ACTION ITEM. Find each line below where the word "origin" occurs, and copy it.

PROVIDED DATA.
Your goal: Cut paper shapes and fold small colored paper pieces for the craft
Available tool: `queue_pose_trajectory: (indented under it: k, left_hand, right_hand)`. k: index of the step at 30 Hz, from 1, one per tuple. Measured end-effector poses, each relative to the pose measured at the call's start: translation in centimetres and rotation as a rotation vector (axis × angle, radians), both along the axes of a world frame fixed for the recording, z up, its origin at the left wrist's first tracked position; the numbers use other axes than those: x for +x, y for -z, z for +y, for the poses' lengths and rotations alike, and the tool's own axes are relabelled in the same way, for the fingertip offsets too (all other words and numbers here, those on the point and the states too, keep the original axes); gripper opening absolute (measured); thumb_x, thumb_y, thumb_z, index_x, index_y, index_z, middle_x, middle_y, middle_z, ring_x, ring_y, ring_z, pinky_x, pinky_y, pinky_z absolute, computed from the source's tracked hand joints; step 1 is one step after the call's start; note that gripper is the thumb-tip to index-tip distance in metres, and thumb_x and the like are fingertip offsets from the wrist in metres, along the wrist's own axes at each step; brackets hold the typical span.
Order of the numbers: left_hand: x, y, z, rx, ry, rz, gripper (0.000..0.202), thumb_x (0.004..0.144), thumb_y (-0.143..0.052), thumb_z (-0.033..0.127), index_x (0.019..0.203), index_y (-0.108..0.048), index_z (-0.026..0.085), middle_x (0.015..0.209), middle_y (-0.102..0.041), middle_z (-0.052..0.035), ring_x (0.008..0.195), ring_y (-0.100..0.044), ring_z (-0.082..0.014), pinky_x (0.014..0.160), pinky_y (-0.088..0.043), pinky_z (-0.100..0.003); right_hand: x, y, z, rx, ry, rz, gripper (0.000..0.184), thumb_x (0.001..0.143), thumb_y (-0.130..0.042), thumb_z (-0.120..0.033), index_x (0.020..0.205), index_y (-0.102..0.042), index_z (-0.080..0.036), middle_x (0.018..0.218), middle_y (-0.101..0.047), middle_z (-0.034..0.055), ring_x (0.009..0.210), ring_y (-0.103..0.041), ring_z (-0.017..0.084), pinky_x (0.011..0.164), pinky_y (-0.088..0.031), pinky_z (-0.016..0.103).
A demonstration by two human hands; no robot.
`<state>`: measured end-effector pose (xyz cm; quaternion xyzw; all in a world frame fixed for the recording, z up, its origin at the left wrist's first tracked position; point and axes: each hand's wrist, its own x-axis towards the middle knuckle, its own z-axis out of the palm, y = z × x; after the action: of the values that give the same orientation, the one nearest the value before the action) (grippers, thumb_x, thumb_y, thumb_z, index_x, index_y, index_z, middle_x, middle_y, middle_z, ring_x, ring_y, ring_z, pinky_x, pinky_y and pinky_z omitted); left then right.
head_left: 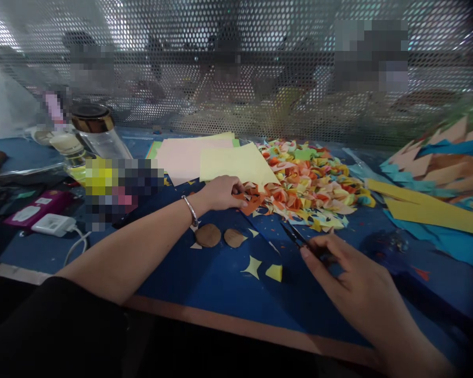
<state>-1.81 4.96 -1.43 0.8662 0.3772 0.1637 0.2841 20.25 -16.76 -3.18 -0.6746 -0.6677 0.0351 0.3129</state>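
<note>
My left hand (223, 193), with a silver bangle at the wrist, reaches to the near left edge of a heap of coloured paper scraps (303, 184). Its fingers are closed on an orange paper piece (252, 199). My right hand (347, 275) grips a pair of black scissors (295, 234), whose two blades stand slightly apart and point toward the heap. Nothing lies between the blades. Two brown round discs (208, 235) rest below my left hand. Between my hands lie a pale yellow star-shaped offcut (253, 266) and a small yellow scrap (275, 272).
Pink sheets (181, 157) and a yellow sheet (232, 164) lie behind my left hand. Cut yellow and blue paper (437, 207) is piled at right. A lidded glass bottle (100, 128) and a white charger (54, 224) stand left. A perforated metal screen (260, 68) closes the back.
</note>
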Motion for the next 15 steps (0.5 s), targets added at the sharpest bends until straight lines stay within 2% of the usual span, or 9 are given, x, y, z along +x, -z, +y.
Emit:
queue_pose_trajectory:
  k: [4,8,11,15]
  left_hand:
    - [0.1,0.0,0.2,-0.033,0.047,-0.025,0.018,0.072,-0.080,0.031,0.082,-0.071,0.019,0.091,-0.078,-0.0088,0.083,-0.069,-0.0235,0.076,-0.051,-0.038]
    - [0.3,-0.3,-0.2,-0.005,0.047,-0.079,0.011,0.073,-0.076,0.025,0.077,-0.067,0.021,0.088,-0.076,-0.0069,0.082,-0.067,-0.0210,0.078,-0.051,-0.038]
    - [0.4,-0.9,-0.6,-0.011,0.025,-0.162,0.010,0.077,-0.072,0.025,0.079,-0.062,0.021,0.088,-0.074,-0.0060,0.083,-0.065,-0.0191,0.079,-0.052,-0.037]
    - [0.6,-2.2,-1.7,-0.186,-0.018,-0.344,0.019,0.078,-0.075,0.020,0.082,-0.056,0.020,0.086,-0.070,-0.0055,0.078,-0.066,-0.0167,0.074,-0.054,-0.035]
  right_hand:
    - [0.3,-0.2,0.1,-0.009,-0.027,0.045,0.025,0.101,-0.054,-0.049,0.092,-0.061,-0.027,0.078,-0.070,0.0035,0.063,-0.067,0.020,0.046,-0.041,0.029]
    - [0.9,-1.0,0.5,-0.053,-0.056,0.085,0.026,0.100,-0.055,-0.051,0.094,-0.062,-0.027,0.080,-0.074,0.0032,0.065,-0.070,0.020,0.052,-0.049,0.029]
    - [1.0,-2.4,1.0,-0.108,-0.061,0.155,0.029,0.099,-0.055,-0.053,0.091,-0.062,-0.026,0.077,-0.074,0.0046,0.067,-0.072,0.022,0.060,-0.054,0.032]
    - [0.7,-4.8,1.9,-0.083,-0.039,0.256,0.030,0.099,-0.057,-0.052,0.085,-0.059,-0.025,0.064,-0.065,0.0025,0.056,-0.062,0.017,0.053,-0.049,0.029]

PROBLEM SOLUTION.
Available tool: `queue_pose_trajectory: (indented under it: k, left_hand, right_hand)`. k: index of the step at 30 Hz, from 1, one per tuple. Measured end-effector poses, each relative to the pose measured at the call's start: translation in centimetres and rotation as a rotation vector (axis × angle, radians), both along the axes of a world frame fixed for the recording, z up, its origin at the left wrist's first tracked position; the numbers use other axes than those: x for +x, y for -z, z for +y, for the poses' lengths and rotations alike, and the tool's own axes are relabelled in the same way, for the fingertip offsets too (all other words and numbers here, those on the point and the states too, keep the original axes); gripper opening absolute (measured); thumb_x, thumb_y, thumb_z, index_x, index_y, index_z, middle_x, middle_y, middle_z, ring_x, ring_y, ring_z, pinky_x, pinky_y, pinky_z absolute, computed from the source's tracked hand joints; step 1 is one step after the call's start; note that gripper is the thumb-tip to index-tip distance in metres, and thumb_x and the like are fingertip offsets from the wrist in metres, along the wrist's own axes at each step; brackets hold the typical span.
`<state>`: measured end-effector pose (xyz cm; quaternion xyzw; all in a world frame fixed for the recording, z up, its origin at the left wrist's first tracked position; point and axes: each hand's wrist, its own x-axis towards the middle knuckle, its own z-axis out of the palm, y = z × x; after the action: of the values that give the same orientation, the one nearest the value before the action) (grippers, thumb_x, thumb_y, thumb_z, index_x, index_y, index_z, middle_x, middle_y, middle_z, ring_x, ring_y, ring_z, pinky_x, pinky_y and pinky_z omitted); left then right.

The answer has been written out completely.